Re: Keep Calm and ....

Posted: Fri Mar 20, 2020 5:16 am
by Guinevere
What ignorant claptrap. This disease is as virulent and as a murderous as the plague. If you really want to contribute to wiping out a huge chunk of humankind, go ahead and repeat this. Or, you could be part of the community, and part of the solution, stop whining, and stay the fuck at home.

Re: Keep Calm and ....

Posted: Fri Mar 20, 2020 6:22 am
by Joe Guy
The population as a whole needs to be convinced of the potential result of this virus. Right now most people’s suffering is limited to lack of toilet paper and not being allowed to get drunk with a large group of people. If some day there are people who look back and say we overreacted, that will prove the strategy worked.

Re: Keep Calm and ....

Posted: Fri Mar 20, 2020 8:45 am
by TPFKA@W
This is the ignorance of legends.

Re: Keep Calm and ....

Posted: Fri Mar 20, 2020 3:23 pm
by ex-khobar Andy
Reminds me of all the people who say: remember all the fuss about Y2K? All that crying wolf! All the people who warned us were Chicken Littles!

Of course that dismisses all the work that successfully went into changing the programs that run our lives.

Keep Calm and Shove it up Your Ass ....

Posted: Fri Mar 20, 2020 4:27 pm
by RayThom
BB, WTF? Your attitude is so cavalier that it's disturbing. Do you really believe what you're posting?
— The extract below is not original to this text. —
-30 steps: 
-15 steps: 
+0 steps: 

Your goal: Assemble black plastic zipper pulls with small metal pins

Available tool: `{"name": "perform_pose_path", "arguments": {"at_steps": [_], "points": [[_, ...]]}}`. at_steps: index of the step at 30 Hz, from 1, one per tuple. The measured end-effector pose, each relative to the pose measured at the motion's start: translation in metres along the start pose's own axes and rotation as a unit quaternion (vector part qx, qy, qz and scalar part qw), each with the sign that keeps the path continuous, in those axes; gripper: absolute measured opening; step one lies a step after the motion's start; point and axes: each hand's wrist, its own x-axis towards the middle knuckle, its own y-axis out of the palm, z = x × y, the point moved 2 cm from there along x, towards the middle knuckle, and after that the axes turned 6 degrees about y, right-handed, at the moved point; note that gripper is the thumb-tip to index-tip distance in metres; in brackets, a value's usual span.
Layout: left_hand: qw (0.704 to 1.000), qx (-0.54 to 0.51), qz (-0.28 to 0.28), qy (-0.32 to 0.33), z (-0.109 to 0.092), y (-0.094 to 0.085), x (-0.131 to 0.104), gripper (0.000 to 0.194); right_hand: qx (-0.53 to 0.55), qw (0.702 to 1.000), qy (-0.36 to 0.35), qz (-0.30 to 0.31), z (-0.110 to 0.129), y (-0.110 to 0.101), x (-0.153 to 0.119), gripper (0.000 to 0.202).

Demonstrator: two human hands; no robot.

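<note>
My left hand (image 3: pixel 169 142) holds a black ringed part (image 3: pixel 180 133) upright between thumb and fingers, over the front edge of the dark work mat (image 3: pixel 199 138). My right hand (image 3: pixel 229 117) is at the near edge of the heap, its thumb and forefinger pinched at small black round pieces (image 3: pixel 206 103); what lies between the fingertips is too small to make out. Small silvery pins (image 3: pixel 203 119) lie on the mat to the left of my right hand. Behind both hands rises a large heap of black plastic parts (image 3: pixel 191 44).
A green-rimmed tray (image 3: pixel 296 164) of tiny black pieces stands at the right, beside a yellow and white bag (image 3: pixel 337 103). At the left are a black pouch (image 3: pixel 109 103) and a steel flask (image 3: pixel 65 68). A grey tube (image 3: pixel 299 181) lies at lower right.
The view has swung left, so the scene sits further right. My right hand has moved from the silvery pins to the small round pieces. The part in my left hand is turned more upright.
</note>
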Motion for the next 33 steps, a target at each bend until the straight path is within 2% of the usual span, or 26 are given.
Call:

New Jersey is now setting up COVID-19 testing stations. One of the first in Marlton NJ opened up last week. My daughter, a radiologic technologist, voluntarily put herself on the front lines at this location so her hospital wouldn't have to randomly select a group of her coworkers.

Testing kits and PPE are in short supply, and things are getting worse not better. The medical community is really starting to worry about containment.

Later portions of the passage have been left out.